Key Initiative: Address Health Care Workforce Shortages

Pursue action that will reduce workforce shortages, including modifications to Graduate Medical Education funding, licensure reciprocity, grant and incentive programs for the nursing workforce, and ensuring the visa authorization process is structured to expedite admission of qualified international medical staff.


  • Florida is ranked 42nd in the nation when comparing the ratio of patients for each mental health provider (550:1).
  • By 2035 Florida could face a shortage of 59,100 nurses and 36,000 physicians.
  • The United States and the Florida are experiencing a behavioral crisis that requires immediate action. The growth in demand for pediatric and adult behavioral health interventions in Southwest Florida over the past four years has well exceeded our collective ability to treat those in need.

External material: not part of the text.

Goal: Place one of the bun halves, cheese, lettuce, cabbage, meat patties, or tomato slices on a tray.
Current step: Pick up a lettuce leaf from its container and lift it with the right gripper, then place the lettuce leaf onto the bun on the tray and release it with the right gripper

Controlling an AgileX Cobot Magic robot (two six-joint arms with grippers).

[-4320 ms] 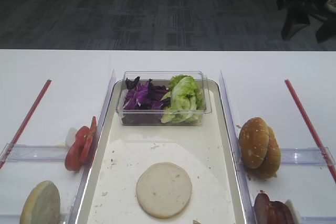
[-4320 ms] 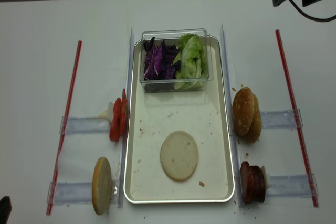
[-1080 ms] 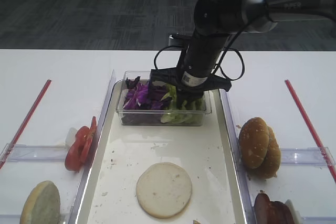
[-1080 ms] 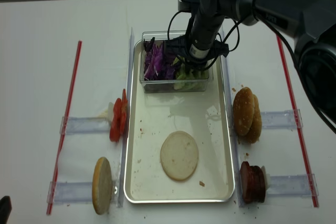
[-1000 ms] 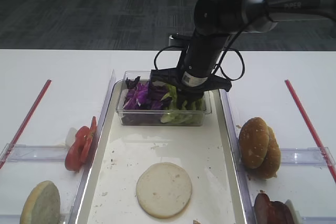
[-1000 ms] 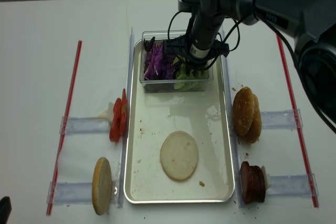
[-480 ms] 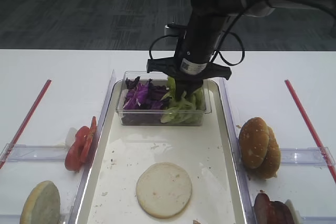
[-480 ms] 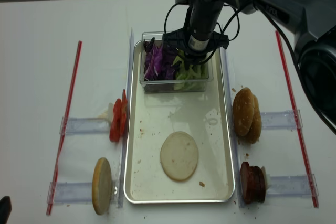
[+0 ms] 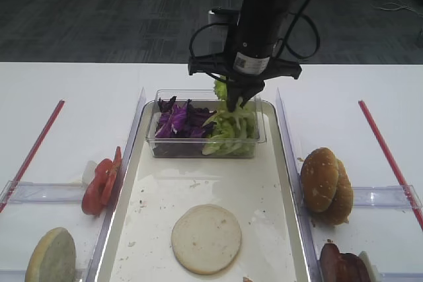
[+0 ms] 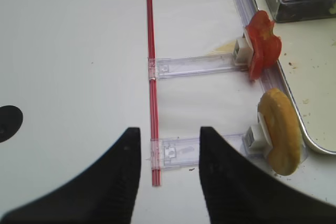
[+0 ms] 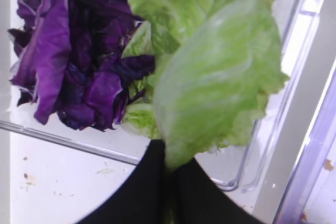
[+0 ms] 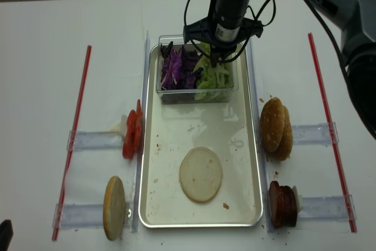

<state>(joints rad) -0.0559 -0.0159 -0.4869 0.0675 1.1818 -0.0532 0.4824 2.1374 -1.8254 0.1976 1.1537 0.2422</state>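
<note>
My right gripper [image 9: 235,101] [image 12: 215,59] hangs just above the clear tub [image 9: 205,150], shut on a light green lettuce leaf [image 11: 215,72] that hangs from its black fingertips [image 11: 149,182]. More lettuce [image 9: 231,130] and purple cabbage [image 9: 177,118] [image 11: 79,51] lie in the tub, which stands at the far end of the cream tray [image 9: 251,183] [image 12: 176,121]. One bun half [image 9: 206,238] [image 12: 201,174] lies cut face up on the tray's near part. In the left wrist view my left gripper [image 10: 170,135] is open over bare table, holding nothing.
Tomato slices [image 9: 102,183] [image 10: 262,45] and a bun half [image 9: 51,255] [image 10: 281,137] stand in clear holders left of the tray. Bun halves [image 9: 325,184] and meat patties [image 9: 340,262] stand on the right. Red strips [image 9: 33,150] [image 9: 386,150] lie on both outer sides.
My right gripper has risen out of the tub, lifting a lettuce leaf clear of the pile. The left side is unchanged.
</note>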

Key Initiative: Support Funding for Critical Programs

For a project to be funded by the Florida Legislature, it must be filed as a standalone bill, be favorably considered in committee, and request only a nonrecurring appropriation. Here are three local projects currently being considered for funding that need community support:

  • The National Center for Pediatric Special Needs Medical Program will provide early intervention, early access to screening, health care services and treatment, behavioral health, education, and vocational community partners with family engagement to properly help the young child to young adult with special needs have a self-sufficient and productive future.

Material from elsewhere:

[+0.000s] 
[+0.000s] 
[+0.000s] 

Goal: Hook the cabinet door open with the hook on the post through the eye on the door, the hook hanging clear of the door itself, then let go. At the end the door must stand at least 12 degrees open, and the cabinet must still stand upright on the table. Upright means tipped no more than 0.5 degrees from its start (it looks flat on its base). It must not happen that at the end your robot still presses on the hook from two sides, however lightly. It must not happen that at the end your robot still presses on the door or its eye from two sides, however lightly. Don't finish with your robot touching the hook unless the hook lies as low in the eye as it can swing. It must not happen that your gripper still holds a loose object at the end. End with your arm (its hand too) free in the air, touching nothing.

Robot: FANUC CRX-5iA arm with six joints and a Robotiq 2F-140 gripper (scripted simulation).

  • The Lee Health Graduate Medical Education Center will train additional physicians in Southwest Florida and will have far-reaching benefits to improve the health of the community. The Graduate Medical Education Center will increase the pipeline of physicians in high-demand specialties.


Key Initiative: Improve Access to Mental Health Services

By the year 2036, substantial shortages are anticipated in critical mental health professions, including addiction counselors, marriage and family therapists, mental health counselors, psychologists, and psychiatrists. Notably, rural counties face a higher likelihood of lacking behavioral health providers compared to their urban counterparts, leading residents in these areas to predominantly receive behavioral health services from primary care providers. The challenges contributing to this gap include the lack of uniformity in behavioral health providers’ scope of practice, reimbursement issues, and an alarming increase in burnout rates within the workforce. These factors collectively hinder the accessibility and effectiveness of the behavioral health workforce.

In response to these challenges, there is a call to expand integrated care, leverage health support workers, and incorporate telebehavioral health services. By embracing these approaches, there is hope to address the multifaceted issues currently faced by the mental health profession and improve the overall accessibility and quality of behavioral health services.


  • The legislative push comes as lawmakers are hoping to improve access to mental health services year after year.